Introduction to Bayesian Adjustment Rating: The Incredible Concept Behind Online Ratings!

Abir Mukherjee 14 Jun, 2020 • 7 min read

Overview

  • Curious how the big product companies like Amazon, Walmart, AirBnb, etc. manage the ratings we see?
  • The core idea behind these ratings systems is a concept called the Bayesian Adjusted Rating
  • We’ll discuss this Bayesian Adjustment Rating and the intuition behind it here

 

Introduction

Do you always look at the rating and the number of ratings of a product before you buy it? I honestly rely a lot on these factors when I’m scouring e-commerce sites or other similar product portals. It is my default go-to option to evaluate the product before I go all in.

And these ratings aren’t just limited to e-commerce portals.
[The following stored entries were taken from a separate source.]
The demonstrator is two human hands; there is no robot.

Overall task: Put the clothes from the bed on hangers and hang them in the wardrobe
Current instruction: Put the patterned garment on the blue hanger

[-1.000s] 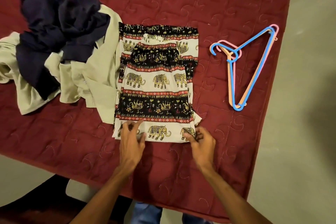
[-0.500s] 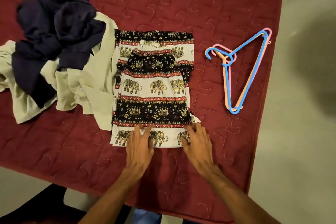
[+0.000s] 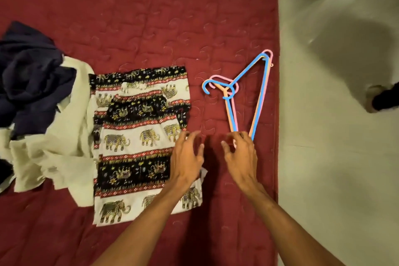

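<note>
Folded elephant-print garment in black, white and red (image 3: 138, 136) lies flat on the maroon quilted bedspread (image 3: 151, 17). Left hand (image 3: 187, 155) over its right edge, fingers loosely spread, holding nothing. Right hand (image 3: 240, 154) curled at the near corner of the stacked blue, pink and orange plastic hangers (image 3: 259, 97); cannot tell whether it grips them.

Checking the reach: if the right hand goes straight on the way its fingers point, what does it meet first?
The stacked hangers: the right hand is curled just at their near corner; I cannot tell if it touches.
</note>
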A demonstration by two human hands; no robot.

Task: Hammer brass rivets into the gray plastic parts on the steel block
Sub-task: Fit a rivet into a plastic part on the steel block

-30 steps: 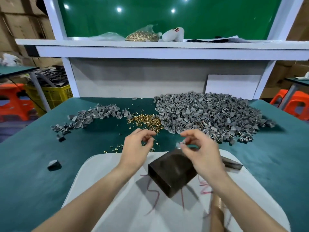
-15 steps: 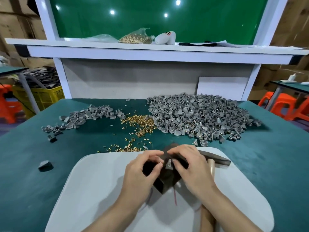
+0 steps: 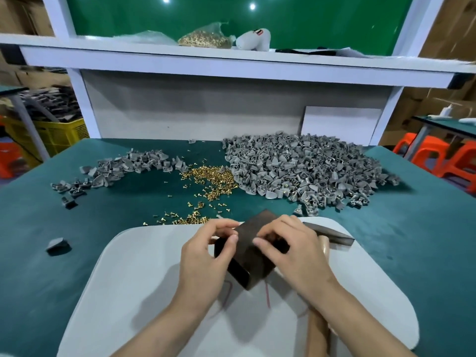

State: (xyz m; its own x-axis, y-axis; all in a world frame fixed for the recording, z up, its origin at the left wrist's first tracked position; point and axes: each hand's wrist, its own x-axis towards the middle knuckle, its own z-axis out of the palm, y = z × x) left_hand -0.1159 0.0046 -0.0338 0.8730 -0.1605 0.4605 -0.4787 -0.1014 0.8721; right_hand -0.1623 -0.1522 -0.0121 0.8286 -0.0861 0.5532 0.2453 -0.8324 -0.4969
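Note:
A dark steel block (image 3: pixel 251 256) stands on a white pad (image 3: pixel 134 279). My left hand (image 3: pixel 206 258) is at the block's left top edge, thumb and forefinger pinched together; the brass rivet between them is too small to make out. My right hand (image 3: pixel 293 253) curls its fingers over the right of the block's top, hiding the gray plastic part it holds. A hammer lies to the right, with its head (image 3: pixel 332 234) on the pad and its wooden handle (image 3: pixel 318 331) under my right forearm. Loose brass rivets (image 3: pixel 211 179) lie behind the block.
A big heap of gray plastic parts (image 3: pixel 304 171) fills the back right of the green table (image 3: pixel 77 228), and a smaller heap (image 3: pixel 123 168) sits back left. A single dark part (image 3: pixel 58 245) lies left of the pad. A bag of rivets (image 3: pixel 203 38) rests on the shelf.
Both hands came down from above the block onto its top. The gray part seen between the fingertips half a second ago is now covered by my right fingers.

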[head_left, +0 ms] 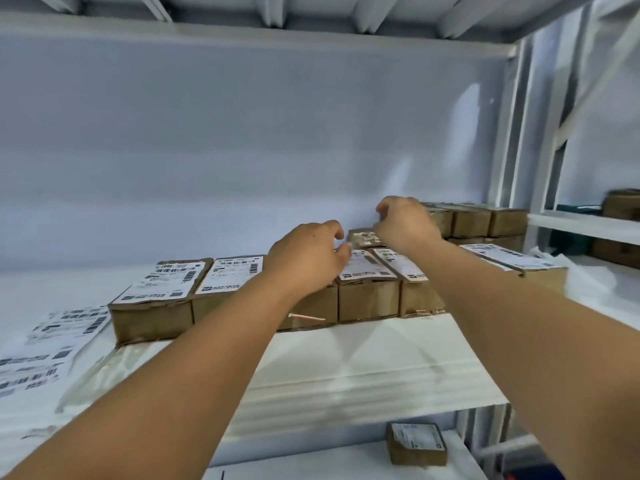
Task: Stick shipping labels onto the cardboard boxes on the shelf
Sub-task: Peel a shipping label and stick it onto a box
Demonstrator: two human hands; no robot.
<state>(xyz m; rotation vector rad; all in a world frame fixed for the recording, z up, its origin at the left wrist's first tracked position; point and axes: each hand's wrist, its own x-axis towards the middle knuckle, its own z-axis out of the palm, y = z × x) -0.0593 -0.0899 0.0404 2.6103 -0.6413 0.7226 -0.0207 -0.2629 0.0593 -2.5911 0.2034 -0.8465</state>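
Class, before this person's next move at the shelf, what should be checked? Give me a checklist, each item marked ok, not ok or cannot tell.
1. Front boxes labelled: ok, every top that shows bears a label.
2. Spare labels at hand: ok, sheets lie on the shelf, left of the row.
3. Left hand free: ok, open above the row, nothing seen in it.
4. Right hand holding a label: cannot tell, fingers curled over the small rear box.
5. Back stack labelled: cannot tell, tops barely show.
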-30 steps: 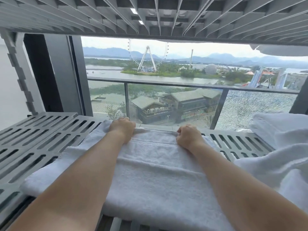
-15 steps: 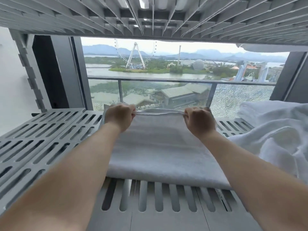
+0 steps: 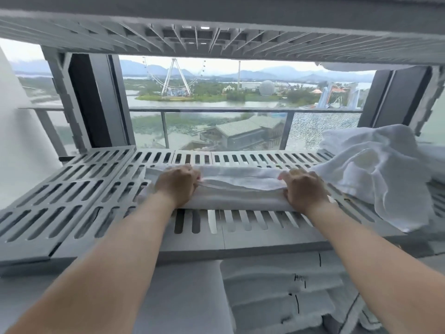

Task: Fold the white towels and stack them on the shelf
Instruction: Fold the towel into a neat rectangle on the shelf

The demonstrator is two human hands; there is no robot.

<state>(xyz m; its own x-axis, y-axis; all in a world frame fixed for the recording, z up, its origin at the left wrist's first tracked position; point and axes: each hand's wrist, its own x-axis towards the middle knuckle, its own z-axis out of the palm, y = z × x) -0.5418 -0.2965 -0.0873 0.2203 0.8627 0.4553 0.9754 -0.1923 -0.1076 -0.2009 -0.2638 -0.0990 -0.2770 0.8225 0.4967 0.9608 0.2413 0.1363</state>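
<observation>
A white towel [image 3: 240, 189] lies folded into a narrow band across the middle of the grey slotted shelf [image 3: 72, 194]. My left hand [image 3: 177, 183] grips the towel's top layer near its left end, fingers curled round the edge. My right hand [image 3: 303, 189] grips the same layer near its right end. A loose heap of unfolded white towels [image 3: 375, 169] sits on the shelf at the right. Below the shelf's front edge, a stack of folded white towels [image 3: 281, 292] rests on a lower level.
A second slotted shelf [image 3: 216, 37] hangs close overhead. Behind the shelf is a window with a glass balcony rail [image 3: 216, 109]. A dark frame post [image 3: 91, 102] stands at the back left, and a white wall [image 3: 14, 141] bounds the left side.
Both hands have brought the towel's held edge over and down, so the towel is now a narrower folded band. The view has dropped, showing the stack on the lower level.
</observation>
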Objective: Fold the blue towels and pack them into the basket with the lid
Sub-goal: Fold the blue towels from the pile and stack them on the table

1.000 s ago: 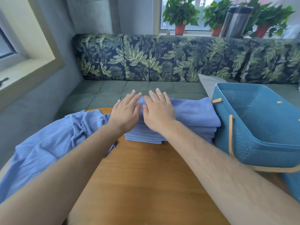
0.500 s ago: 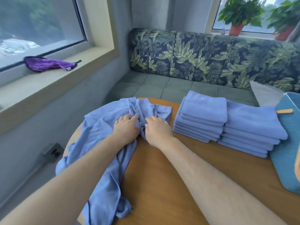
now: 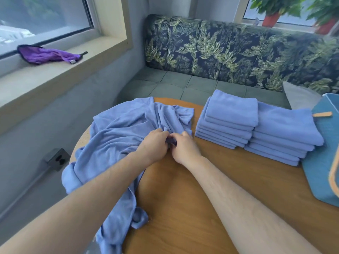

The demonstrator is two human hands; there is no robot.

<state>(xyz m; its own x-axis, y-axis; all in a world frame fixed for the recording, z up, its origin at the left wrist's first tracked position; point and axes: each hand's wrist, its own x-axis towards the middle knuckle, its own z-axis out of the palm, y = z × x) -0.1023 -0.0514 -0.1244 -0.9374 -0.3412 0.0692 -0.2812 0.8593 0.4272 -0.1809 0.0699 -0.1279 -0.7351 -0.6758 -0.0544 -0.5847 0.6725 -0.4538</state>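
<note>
Since a second ago both hands have left the folded pile and come over to the loose towel. In the last half second they have drawn closer together, bunching the cloth between them. The fingers of the left hand are curled under, pinching a gathered ridge of the fabric. The fingers of the right hand curl in against them and pinch the same ridge — the two hands sit almost knuckle to knuckle at the centre of the frame.

The loose towel lies crumpled over the left part of the wooden tabletop. It passes under the left forearm and spills over the edge toward the lower left of the frame.

Just right of the hands stand two piles of folded blue towels, side by side and touching: the left stack and the right stack. The right stack rests against the blue basket, which is cut off by the right edge of the frame and shows a tan handle.

Beyond the tabletop a green bench seat runs under leaf-print back cushions across the upper frame. In the upper left a purple cloth lies on the windowsill — and lower down on that wall is a dark socket. Potted plants stand at the upper right.
</note>
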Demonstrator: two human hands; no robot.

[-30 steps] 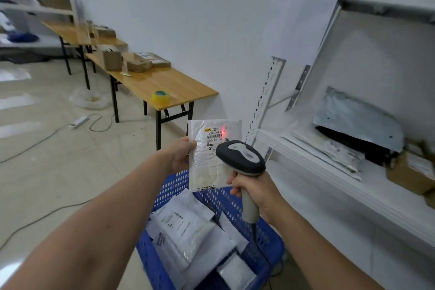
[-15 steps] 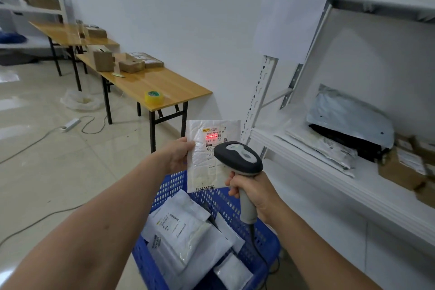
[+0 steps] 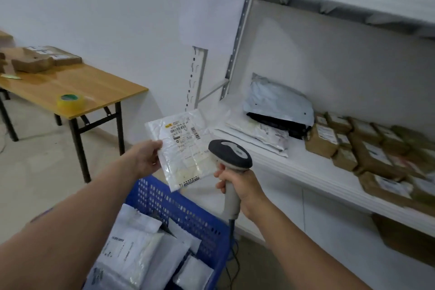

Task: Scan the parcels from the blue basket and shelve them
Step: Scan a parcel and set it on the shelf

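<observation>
Left hand [image 3: 147, 160] pinches one flat, crinkled white plastic parcel [image 3: 186, 148] by its edge, just above the far rim of the perforated blue basket [image 3: 179, 209]. Right hand [image 3: 244, 186] is wrapped round the grey handle of one dome-headed scanner [image 3: 229, 155], also above that rim. At least four smooth white mailers [image 3: 131, 242] lie inside the basket, and to its right a white shelf [image 3: 306, 169] carries many brown cardboard boxes [image 3: 367, 148].
</observation>
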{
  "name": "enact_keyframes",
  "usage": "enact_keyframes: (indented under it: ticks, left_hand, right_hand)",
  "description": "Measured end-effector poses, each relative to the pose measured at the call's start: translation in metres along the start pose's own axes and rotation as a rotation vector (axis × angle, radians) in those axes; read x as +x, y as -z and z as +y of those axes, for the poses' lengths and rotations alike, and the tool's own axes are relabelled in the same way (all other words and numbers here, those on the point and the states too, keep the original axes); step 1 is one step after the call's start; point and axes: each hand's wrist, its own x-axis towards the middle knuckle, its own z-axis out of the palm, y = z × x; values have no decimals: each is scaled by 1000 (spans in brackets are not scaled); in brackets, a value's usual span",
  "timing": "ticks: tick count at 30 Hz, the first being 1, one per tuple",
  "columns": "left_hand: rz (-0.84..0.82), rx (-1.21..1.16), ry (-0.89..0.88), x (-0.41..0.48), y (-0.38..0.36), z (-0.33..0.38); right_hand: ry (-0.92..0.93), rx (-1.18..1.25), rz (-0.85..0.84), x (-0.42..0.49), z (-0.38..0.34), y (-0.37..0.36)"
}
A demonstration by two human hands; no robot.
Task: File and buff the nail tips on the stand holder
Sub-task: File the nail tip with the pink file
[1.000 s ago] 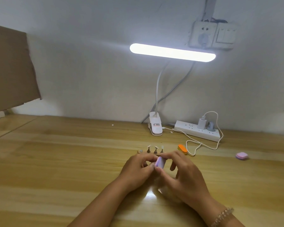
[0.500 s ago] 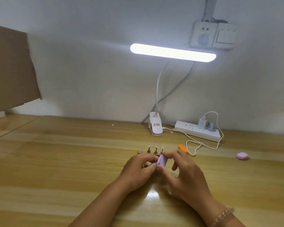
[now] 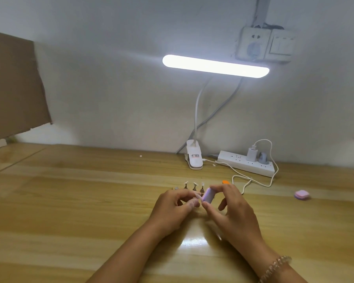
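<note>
Nudged slightly rightward, the purple buffer block [image 3: 208, 194] is pinched by the right hand [image 3: 236, 213]; a nail tip [image 3: 197, 195] is gripped in the left hand [image 3: 172, 209], just before the stands [image 3: 194, 187] on the counter [image 3: 70, 201].

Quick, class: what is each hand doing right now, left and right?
Left hand: closed, pinching a small nail tip.
Right hand: closed, holding the lilac buffer block.
</note>
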Motion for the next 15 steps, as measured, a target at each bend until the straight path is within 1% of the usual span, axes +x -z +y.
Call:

We now see them across the internet on various channels, like:

  • Blogs
  • News sites
  • Hotel reviews
  • Food reviews
  • Movie reviews, and so on.

rating_system_data_science_bayesian.jpg

I’ve always been curious about how these rating systems work. The data science professional in me wanted to figure out if it was a simple average calculation or was there more data science involved here?

The results of my research are quite fascinating, as we will see in this article. So let’s dive into it.

Note: Here’s an intuitive article on Bayesian Statistics if you’re looking to understand the topic (or need a quick refresher):

 

Table of Contents

  • Setting up the Problem Statement for our Rating System
  • The Ubiquitousness of Social Influence
  • In the Star Ratings, I Trust
  • Sorting the Star Ratings using Bayesian Adjusted Rating

 

Setting up the Problem Statement for our Rating System

Suppose you are a blogger and you want to put your top three pieces in popularity order at some easy to view area on your beautiful web page. You want to use the number of ‘likes’ and ‘shares’ your subscribers have provided on your blogs in order to sort them. And you wonder if a simple average is what you should use as some of your newer blogs have barely reached sufficient views.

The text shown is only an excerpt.